(WHAT IS BEING ASKED):
Transcribe exactly the lines that begin the material and continue through the line containing "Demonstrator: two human". Leave out whatever follows.

====

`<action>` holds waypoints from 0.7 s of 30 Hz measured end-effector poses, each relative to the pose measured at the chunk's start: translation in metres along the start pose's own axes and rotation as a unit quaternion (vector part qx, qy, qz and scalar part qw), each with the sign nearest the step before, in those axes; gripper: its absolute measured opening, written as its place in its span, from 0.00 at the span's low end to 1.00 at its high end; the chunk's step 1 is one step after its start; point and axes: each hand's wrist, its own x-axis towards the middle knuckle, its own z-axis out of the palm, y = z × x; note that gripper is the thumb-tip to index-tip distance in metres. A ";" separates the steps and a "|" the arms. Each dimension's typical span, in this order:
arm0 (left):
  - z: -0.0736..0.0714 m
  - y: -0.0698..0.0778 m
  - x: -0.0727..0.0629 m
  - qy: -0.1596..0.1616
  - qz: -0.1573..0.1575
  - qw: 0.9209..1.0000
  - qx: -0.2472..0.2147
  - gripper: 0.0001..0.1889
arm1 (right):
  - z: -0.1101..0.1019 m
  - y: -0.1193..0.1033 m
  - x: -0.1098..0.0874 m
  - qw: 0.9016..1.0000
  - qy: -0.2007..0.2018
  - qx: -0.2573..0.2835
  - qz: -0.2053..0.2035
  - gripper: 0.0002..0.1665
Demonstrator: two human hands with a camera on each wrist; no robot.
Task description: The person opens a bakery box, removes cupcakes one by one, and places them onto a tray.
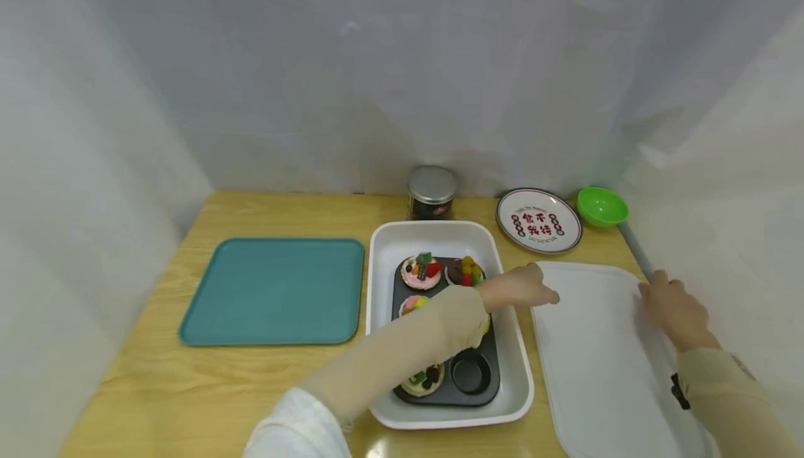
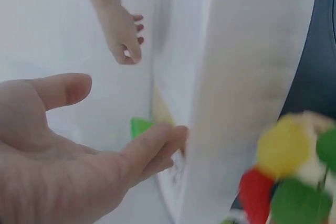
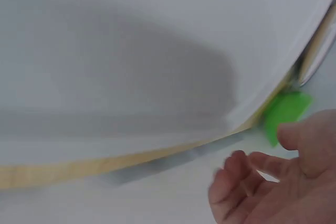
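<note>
My left hand (image 1: 518,287) is over the right rim of a white bin (image 1: 516,374), at the left edge of a flat white lid (image 1: 603,353). In the left wrist view its fingers (image 2: 152,148) are loosely extended and hold nothing. On the lid's far right side is my right hand (image 1: 678,311), its fingers loosely bent and nothing in them in the right wrist view. Inside the bin lies a dark muffin pan (image 1: 449,396) with several fruit-topped tarts, among them a pink one (image 1: 417,278); one front cup (image 1: 471,372) is empty. My left forearm hides part of the pan.
A teal tray (image 1: 276,294) lies on the wooden table at the left. Behind the bin stands a can with a grey lid (image 1: 432,186). A plate with red characters (image 1: 539,220) and a green bowl (image 1: 601,207) are at the back right, by the white side wall (image 1: 735,186).
</note>
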 end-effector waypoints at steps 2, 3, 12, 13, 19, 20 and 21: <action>-0.010 -0.003 -0.006 0.017 0.015 1.000 0.004 0.41 | -0.001 -0.015 0.004 0.999 0.037 0.021 -0.001 0.34; -0.015 -0.005 -0.009 0.025 0.020 0.999 0.007 0.41 | -0.002 -0.025 0.006 0.998 0.051 0.029 -0.004 0.35; -0.061 -0.040 -0.034 0.085 0.003 0.996 -0.010 0.42 | 0.002 -0.127 0.020 0.993 0.079 0.058 -0.068 0.38; -0.066 -0.047 -0.037 0.089 0.001 0.996 -0.010 0.42 | 0.002 -0.137 0.021 0.992 0.070 0.064 -0.078 0.37; -0.088 -0.097 -0.053 0.122 0.003 0.993 0.010 0.42 | 0.003 -0.190 0.022 0.982 -0.015 0.157 -0.105 0.38; -0.090 -0.105 -0.054 0.127 0.000 0.992 0.014 0.42 | 0.004 -0.196 0.023 0.979 -0.026 0.172 -0.107 0.38; -0.091 -0.113 -0.055 0.131 -0.004 0.991 0.017 0.42 | 0.005 -0.201 0.024 0.977 -0.031 0.182 -0.110 0.39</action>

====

(RESPONSE TO THIS EXERCISE):
`<action>` holds waypoints from 0.7 s of 30 Hz measured end-effector poses, each relative to the pose measured at the chunk's start: translation in metres along the start pose's own axes and rotation as a unit quaternion (vector part qx, qy, qz and scalar part qw), each with the sign nearest the step before, in those axes; gripper: its absolute measured opening, written as its place in its span, from 0.00 at the span's low end to 1.00 at its high end; the chunk's step 1 is one step after its start; point and axes: each hand's wrist, its own x-axis towards the middle knuckle, its own z-axis out of the palm, y = z × x; note that gripper is the thumb-tip to index-tip distance in metres. A ";" separates the steps and a "|" the arms. Each dimension's typical span, in this order:
arm0 (left):
  - z: -0.0736..0.0714 m
  - y: -0.0698..0.0778 m
  - x: -0.0727..0.0629 m
  - qy: -0.1596..0.1616
  - qz: -0.1573..0.1575
  - qw: 0.9209..1.0000
  - qx: -0.2472..0.2147
  - gripper: 0.0001..0.1889
arm1 (right):
  - z: -0.1101..0.1019 m
  - y: -0.1193..0.1033 m
  - x: -0.1098..0.0874 m
  - qw: 0.9016..1.0000
  - qy: -0.2007..0.2018
  - qx: -0.2573..0.2835
  - qz: -0.2053..0.2035
  - gripper: 0.0002..0.1665
Demonstrator: two human hands with a camera on each wrist; no robot.

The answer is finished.